In JMP 17 and earlier, the JSL functions Python Set() and Python Send() created a copy of a data table by exporting the data table as a temporary CSV file and then called a pandas.read_csv( temp_file.csv ). The data was then represented in Python as a pandas DataFrame.
As of JMP 18, the jmp.DataTable Python object is a live reference to the JMP data table rather than a copy. The table can be manipulated and edited from Python with the effects immediately available to the JSL and JMP platforms.
For scripts built upon the expectation that a data table sent to Python will be a pandas DataFrame object, the script dt2pandas.py is available in JMP’s Sample Scripts directory. This script makes use of the jmp package’s run_jsl() function and pandas to provide a to_pandas( data_table ) function, which replicates the behavior of writing a temporary CSV file to disk and importing it with pandas.read_csv().
The dt2pandas.py script can be copied into JMP’s site-packages directory and used as if it were an installed package. The dt2pandas module makes the following JSL possible when dt2pandas.py is in the same directory as the JSL script’s file.
Names Default to Here(1);
dt = open("$SAMPLE_DATA/Big Class.jmp");
Python Send(dt);
Python Submit("\[
import dt2pandas as j2pd
df = j2pd.to_pandas(dt);
print(df.head)
]\");
A Pandas DataFrame can also be built by looping across the columns of a data table. This occurs in memory instead of copying the data to the file system, preventing the loss of precision as binary data is converted to text and back again. This also prevents the dramatic increase in the size of the data which occurs when writing binary to text.

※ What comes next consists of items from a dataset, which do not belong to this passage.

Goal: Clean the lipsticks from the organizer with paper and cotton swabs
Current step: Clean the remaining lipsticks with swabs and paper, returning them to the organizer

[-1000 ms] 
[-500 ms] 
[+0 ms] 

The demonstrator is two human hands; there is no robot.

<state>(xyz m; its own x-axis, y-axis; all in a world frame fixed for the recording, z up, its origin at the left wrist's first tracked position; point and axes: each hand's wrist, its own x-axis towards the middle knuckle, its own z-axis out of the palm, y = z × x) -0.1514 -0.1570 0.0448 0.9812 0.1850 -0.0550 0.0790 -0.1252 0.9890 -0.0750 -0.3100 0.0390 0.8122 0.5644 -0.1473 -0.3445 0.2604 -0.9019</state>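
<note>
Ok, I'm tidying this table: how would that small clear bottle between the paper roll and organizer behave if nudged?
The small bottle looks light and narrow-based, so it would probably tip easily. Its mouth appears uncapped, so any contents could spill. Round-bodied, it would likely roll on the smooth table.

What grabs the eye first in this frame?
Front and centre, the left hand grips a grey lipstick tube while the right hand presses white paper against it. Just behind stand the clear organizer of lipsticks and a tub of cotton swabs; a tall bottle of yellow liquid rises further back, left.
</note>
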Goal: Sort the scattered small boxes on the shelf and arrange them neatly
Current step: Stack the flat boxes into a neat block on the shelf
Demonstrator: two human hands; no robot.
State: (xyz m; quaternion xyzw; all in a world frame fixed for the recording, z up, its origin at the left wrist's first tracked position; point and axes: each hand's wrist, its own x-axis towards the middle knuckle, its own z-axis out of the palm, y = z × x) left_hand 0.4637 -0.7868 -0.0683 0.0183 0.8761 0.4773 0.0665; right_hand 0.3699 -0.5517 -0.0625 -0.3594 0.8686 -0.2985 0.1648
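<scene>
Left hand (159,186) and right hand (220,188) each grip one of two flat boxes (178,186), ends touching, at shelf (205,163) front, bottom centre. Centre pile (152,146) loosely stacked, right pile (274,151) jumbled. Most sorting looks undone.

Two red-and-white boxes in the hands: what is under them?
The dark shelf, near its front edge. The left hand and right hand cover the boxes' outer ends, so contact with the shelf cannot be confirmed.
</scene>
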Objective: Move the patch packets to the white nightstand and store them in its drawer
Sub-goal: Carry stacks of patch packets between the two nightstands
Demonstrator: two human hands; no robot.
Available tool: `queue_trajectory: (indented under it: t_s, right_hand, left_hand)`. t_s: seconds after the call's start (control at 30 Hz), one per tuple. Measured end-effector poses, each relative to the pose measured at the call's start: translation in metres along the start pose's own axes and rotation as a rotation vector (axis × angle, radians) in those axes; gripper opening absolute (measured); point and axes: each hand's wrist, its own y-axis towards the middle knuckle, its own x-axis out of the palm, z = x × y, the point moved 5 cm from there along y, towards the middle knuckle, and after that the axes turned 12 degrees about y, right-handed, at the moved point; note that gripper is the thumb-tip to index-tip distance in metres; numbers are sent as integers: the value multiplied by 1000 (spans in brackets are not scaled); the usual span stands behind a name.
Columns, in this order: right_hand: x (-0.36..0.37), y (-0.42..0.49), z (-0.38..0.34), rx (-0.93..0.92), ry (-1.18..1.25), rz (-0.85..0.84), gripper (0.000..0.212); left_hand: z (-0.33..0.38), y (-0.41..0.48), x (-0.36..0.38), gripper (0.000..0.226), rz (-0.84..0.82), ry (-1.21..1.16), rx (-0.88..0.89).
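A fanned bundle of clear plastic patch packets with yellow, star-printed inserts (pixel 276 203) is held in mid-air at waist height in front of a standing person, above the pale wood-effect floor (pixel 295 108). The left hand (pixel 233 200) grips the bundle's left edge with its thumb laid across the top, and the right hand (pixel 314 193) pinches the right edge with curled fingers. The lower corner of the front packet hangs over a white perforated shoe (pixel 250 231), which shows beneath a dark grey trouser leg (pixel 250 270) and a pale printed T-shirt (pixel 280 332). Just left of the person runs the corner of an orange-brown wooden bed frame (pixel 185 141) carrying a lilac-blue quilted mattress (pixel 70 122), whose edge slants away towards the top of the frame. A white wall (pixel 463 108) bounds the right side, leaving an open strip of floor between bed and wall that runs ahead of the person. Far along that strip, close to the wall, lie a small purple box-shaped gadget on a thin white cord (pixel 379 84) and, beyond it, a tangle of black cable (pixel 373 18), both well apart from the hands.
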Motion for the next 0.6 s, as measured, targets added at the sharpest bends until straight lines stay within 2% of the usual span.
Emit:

The following example creates a Pandas DataFrame from a JMP data table object by looping through the data table’s columns to create equivalent DataFrame columns.
This script is also available by opening the JMP2pandas.py script in JMP’s Sample Scripts directory.
import jmp
import numpy as np
import pandas as pd
# Create a Pandas DataFrame from a JMP DataTable directly
dt = jmp.open(jmp.SAMPLE_DATA + "Big Class.jmp")
df = pd.DataFrame()
for idx in range( len(dt) ):
print(dt[idx].name)
if dt[idx].dtype == jmp.DataType.Numeric:
# Create a numeric column directly using Python's Buffer Protocol
col = np.array( dt[idx] )
df[ dt[idx].name ] = col.tolist() # Make it a list for Pandas.
elif dt[idx].dtype == jmp.DataType.Character:
# Create a list by iterating through values
col = list()
for i in range ( dt.nrows ):
col.append(dt[idx][i])
# Build the character column from list
df[ dt[idx].name ] = col
else:
print( dt[idx].dtype )